• What is being asked: Word for word, restate the data that follows, omitting the images.

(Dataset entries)
□ □ □ □ □

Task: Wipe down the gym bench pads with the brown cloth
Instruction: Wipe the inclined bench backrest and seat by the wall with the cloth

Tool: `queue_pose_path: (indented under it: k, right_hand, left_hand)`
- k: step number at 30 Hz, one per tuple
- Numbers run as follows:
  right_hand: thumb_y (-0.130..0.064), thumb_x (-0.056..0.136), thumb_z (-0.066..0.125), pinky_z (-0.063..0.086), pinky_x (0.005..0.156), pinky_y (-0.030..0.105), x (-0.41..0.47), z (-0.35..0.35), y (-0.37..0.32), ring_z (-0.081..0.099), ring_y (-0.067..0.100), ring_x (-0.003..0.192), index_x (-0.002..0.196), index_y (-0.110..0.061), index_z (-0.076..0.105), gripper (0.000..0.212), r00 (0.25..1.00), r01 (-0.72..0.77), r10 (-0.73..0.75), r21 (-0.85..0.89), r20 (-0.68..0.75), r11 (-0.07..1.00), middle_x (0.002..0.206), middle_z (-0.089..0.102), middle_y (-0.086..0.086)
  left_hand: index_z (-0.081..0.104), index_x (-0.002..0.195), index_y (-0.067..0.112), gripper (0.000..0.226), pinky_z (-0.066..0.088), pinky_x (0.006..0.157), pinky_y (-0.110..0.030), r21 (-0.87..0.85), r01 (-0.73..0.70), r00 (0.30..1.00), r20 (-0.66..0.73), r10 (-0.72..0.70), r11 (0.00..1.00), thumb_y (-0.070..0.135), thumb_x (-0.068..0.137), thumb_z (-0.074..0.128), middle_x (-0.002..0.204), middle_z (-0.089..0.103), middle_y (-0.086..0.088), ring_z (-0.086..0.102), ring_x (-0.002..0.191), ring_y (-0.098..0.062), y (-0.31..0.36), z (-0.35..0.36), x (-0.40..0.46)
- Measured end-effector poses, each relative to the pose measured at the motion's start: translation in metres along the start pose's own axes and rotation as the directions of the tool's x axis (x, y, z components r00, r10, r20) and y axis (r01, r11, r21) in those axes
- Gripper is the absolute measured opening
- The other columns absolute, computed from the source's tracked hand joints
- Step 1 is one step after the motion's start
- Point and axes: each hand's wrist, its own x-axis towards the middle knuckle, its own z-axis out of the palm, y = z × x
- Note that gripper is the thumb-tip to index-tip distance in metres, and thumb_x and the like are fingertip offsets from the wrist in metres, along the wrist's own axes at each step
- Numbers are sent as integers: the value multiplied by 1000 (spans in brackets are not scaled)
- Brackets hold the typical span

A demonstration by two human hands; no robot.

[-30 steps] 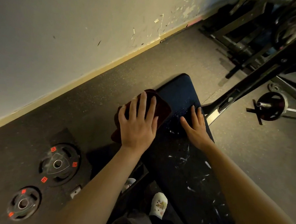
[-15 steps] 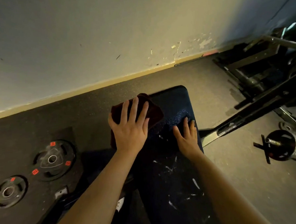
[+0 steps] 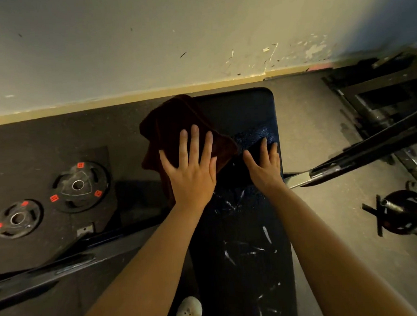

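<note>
Soft, limp brown folded cloth (image 3: 176, 125) on dark padded bench pad (image 3: 248, 107), far-left corner; likely bunches. Left hand (image 3: 191, 168) flat, fingers spread, pressing; right hand (image 3: 263, 164) flat, bracing pad beside.

single head-mounted wide-angle view, looking steeply down and forward along the bench pad (image 3: 246, 112) toward the wall (image 3: 148, 40). both forearms enter from the bottom edge; the floor (image 3: 309, 118) flanks both sides at close range.
</note>
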Motion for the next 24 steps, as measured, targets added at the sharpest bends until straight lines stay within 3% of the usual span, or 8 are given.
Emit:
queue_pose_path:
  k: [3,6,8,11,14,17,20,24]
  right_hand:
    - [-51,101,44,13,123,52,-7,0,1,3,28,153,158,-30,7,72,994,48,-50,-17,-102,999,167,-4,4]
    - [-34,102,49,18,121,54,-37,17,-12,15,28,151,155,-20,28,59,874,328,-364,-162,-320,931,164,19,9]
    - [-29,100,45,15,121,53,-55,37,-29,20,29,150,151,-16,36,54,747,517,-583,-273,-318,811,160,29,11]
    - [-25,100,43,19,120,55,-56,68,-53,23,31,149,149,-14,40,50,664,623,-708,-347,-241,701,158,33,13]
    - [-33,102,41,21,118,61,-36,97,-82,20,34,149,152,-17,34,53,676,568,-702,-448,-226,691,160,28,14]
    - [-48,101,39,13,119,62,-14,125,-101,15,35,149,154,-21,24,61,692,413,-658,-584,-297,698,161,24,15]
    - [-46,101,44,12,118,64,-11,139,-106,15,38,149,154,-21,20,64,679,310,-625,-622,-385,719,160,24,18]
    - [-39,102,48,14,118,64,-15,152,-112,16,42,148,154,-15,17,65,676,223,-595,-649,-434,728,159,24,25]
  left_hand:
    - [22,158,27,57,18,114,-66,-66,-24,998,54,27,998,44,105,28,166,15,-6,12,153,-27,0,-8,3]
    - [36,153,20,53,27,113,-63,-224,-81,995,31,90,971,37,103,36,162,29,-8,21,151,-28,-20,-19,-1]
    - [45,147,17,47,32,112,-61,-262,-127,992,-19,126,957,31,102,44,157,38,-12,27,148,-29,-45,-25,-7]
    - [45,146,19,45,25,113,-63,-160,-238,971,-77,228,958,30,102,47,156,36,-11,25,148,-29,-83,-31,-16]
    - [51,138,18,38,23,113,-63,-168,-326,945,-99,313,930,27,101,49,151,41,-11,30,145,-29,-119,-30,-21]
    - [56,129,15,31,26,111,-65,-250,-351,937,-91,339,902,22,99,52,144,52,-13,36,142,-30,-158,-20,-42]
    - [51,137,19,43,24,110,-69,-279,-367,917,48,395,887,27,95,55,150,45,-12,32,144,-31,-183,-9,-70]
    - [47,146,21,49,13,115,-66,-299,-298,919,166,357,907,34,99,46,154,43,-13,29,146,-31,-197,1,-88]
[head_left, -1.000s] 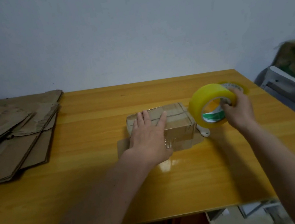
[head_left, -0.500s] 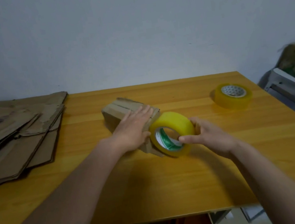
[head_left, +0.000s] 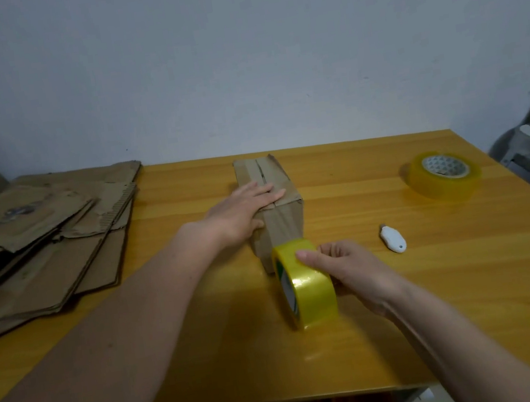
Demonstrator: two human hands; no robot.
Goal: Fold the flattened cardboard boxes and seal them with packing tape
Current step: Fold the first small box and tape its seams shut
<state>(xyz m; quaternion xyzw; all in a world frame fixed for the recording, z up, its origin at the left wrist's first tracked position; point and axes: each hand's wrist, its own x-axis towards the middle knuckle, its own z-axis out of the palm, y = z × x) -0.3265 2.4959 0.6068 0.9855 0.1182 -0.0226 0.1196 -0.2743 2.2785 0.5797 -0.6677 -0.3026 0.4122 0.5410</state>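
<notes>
A plain pale grey-blue wall point(head_left: 236, 55) rises at twelve o'clock behind the glossy yellow wooden table point(head_left: 473, 290), dimly, evenly lit.

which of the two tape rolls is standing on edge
The tape roll held by the right hand, at the near end of the box, stands on edge. The other roll lies flat at the table's far right, untouched.

From my remote seat I see only two forearms, bare from the frame's lower edge to the wrists, with no sleeve reaching them. The left hand point(head_left: 241, 212) and right hand point(head_left: 351, 268) wear no gloves, rings, watch or bands.
</notes>
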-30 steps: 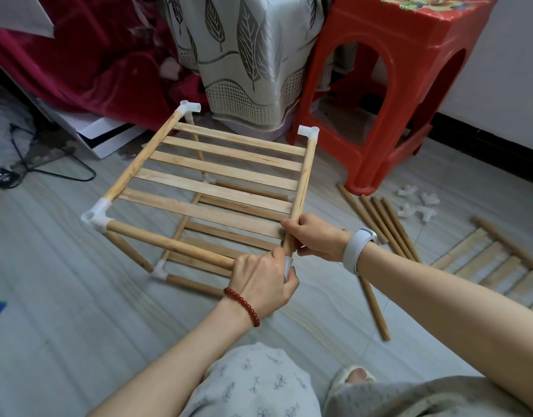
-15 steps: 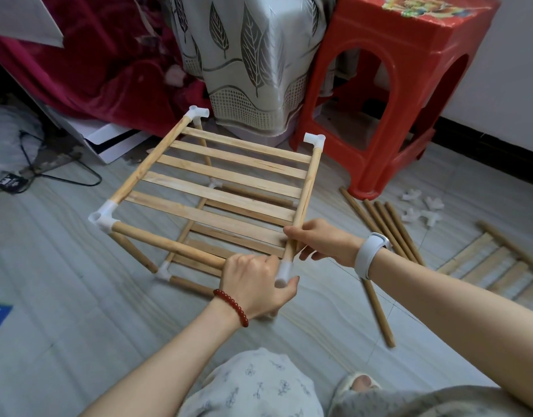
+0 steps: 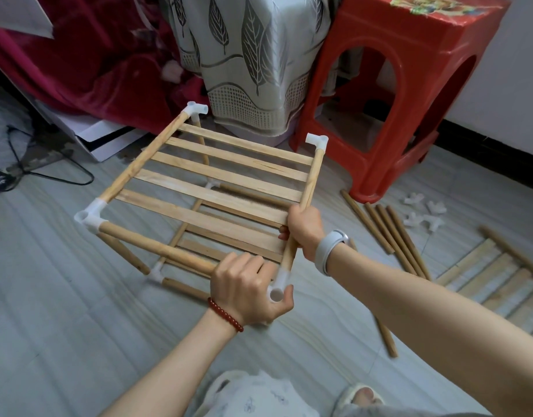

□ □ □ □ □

• Solution for this exercise:
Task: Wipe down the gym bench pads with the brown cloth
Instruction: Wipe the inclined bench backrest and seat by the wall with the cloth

Tool: `queue_pose_path: (indented under it: k, right_hand, left_hand)`
- k: step number at 30 Hz, one per tuple
- Numbers run as follows:
  right_hand: thumb_y (-0.130..0.064), thumb_x (-0.056..0.136), thumb_z (-0.066..0.125), pinky_z (-0.063..0.086), pinky_x (0.005..0.156), pinky_y (-0.030..0.105), x (-0.41..0.47), z (-0.35..0.35), y (-0.37..0.32), ring_z (-0.081..0.099), ring_y (-0.067..0.100), ring_x (-0.003..0.192), index_x (-0.002..0.196), index_y (-0.110..0.061), index_z (-0.076..0.105), gripper (0.000..0.212), r00 (0.25..1.00), r01 (-0.72..0.77), r10 (-0.73..0.75), r21 (-0.85..0.89), r20 (-0.68..0.75), r11 (-0.07..1.00), middle_x (0.002..0.206), middle_z (-0.089..0.102), middle_y (-0.086..0.086)
  left_hand: index_z (-0.081..0.104), index_x (-0.002..0.195), index_y (-0.067..0.112), gripper (0.000..0.226), pinky_z (-0.066..0.088), pinky_x (0.006..0.157), pinky_y (-0.110..0.030), r21 (-0.87..0.85), r01 (-0.73..0.70), r00 (0.30..1.00), r20 (-0.66..0.73), r10 (-0.72..0.70), r11 (0.00..1.00), thumb_y (-0.070..0.135), thumb_x (-0.068..0.137), thumb_z (-0.074..0.128), middle_x (-0.002..0.204), middle_z (-0.089..0.103), middle_y (-0.086..0.088), ring_z (-0.086..0.102), ring_x (-0.002..0.191), ring_y (-0.098..0.062), y (-0.31..0.36), z (-0.35..0.36), x (-0.40..0.46)
- Measured end-effector poses, each relative to the pose measured at the motion's start: translation in metres along the start pose's own axes and rotation as the directions of the tool's x axis (x, y, z components r00, r10, r20) and y axis (r01, r11, r21) in those axes
- Gripper is the absolute measured opening
- The other columns absolute, computed from the source's tracked hand joints
- Step 1 is one step after the motion's start
- Point and axes: each hand's wrist, its own x-axis towards the middle knuckle, its own z-axis out of the palm, y = z × x
- Note that gripper is the thumb-tip to index-tip distance in metres, and thumb_x and the like are fingertip offsets from the wrist in metres, along the wrist's own axes at each step
- Numbers are sent as integers: the value multiplied by 1000 (spans in brackets are not scaled)
- Brackets hold the typical span

A demonstration by two human hands; no robot.

[-30 steps] 
[-15 steps] 
[+0 steps] 

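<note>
Soft, limp brown folded cloth (image 3: 176, 125) on dark padded bench pad (image 3: 248, 107), far-left corner; likely bunches. Left hand (image 3: 191, 168) flat, fingers spread, pressing; right hand (image 3: 263, 164) flat, bracing pad beside.

single head-mounted wide-angle view, looking steeply down and forward along the bench pad (image 3: 246, 112) toward the wall (image 3: 148, 40). both forearms enter from the bottom edge; the floor (image 3: 309, 118) flanks both sides at close range.
</note>
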Motion for the next 24 steps, as measured, targets added at the sharpest bends until straight lines stay within 3% of the usual span, or 8 are given.
Emit:
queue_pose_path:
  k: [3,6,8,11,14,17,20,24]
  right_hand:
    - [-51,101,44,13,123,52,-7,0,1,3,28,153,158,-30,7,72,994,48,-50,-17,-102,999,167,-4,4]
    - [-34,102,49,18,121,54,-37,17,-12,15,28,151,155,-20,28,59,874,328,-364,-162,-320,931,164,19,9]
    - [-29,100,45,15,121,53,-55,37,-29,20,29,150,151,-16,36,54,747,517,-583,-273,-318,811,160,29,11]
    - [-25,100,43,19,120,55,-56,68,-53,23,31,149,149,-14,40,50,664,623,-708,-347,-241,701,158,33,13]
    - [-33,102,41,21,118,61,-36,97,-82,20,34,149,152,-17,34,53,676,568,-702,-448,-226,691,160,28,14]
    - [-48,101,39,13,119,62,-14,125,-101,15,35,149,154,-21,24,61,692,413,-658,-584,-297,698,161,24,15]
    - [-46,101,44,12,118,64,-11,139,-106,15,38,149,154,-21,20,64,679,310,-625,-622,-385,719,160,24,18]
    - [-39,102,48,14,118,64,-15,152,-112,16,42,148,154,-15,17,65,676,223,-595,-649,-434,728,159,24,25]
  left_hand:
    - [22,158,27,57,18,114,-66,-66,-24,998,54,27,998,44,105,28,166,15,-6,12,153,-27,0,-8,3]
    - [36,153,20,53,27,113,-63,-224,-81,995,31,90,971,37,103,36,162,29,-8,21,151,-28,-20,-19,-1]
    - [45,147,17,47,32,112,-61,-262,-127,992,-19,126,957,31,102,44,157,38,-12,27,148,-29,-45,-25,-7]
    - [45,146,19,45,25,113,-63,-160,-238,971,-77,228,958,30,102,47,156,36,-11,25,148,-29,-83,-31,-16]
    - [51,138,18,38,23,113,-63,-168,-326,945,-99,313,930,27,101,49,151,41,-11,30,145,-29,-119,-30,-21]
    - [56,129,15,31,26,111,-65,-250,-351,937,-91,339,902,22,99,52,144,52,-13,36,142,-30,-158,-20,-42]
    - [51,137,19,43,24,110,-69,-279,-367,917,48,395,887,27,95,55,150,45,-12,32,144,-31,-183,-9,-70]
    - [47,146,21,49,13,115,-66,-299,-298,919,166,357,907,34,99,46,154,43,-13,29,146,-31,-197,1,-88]
[head_left, -1.000s] 
[head_left, -0.500s] 
[head_left, +0.000s] 
Demonstrator: two human hands; no robot.
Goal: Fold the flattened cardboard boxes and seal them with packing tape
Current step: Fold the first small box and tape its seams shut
<state>(xyz m; quaternion xyzw; all in a world frame fixed for the recording, z up, its origin at the left wrist's first tracked position; point and axes: each hand's wrist, its own x-axis towards the middle knuckle, its own z-axis out of the palm, y = z × x) -0.3265 2.4959 0.6068 0.9855 0.1182 -0.0226 0.1196 -0.2743 2.2785 0.5797 -0.6677 -0.3026 0.4122 0.5410</state>
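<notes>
A plain pale grey-blue wall point(head_left: 236, 55) rises at twelve o'clock behind the glossy yellow wooden table point(head_left: 473, 290), dimly, evenly lit.

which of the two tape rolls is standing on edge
The tape roll held by the right hand, at the near end of the box, stands on edge. The other roll lies flat at the table's far right, untouched.

From my remote seat I see only two forearms, bare from the frame's lower edge to the wrists, with no sleeve reaching them. The left hand point(head_left: 241, 212) and right hand point(head_left: 351, 268) wear no gloves, rings, watch or bands.
</notes>
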-30 steps: 
-15 steps: 
+0 steps: 

Work on this exercise is now finished.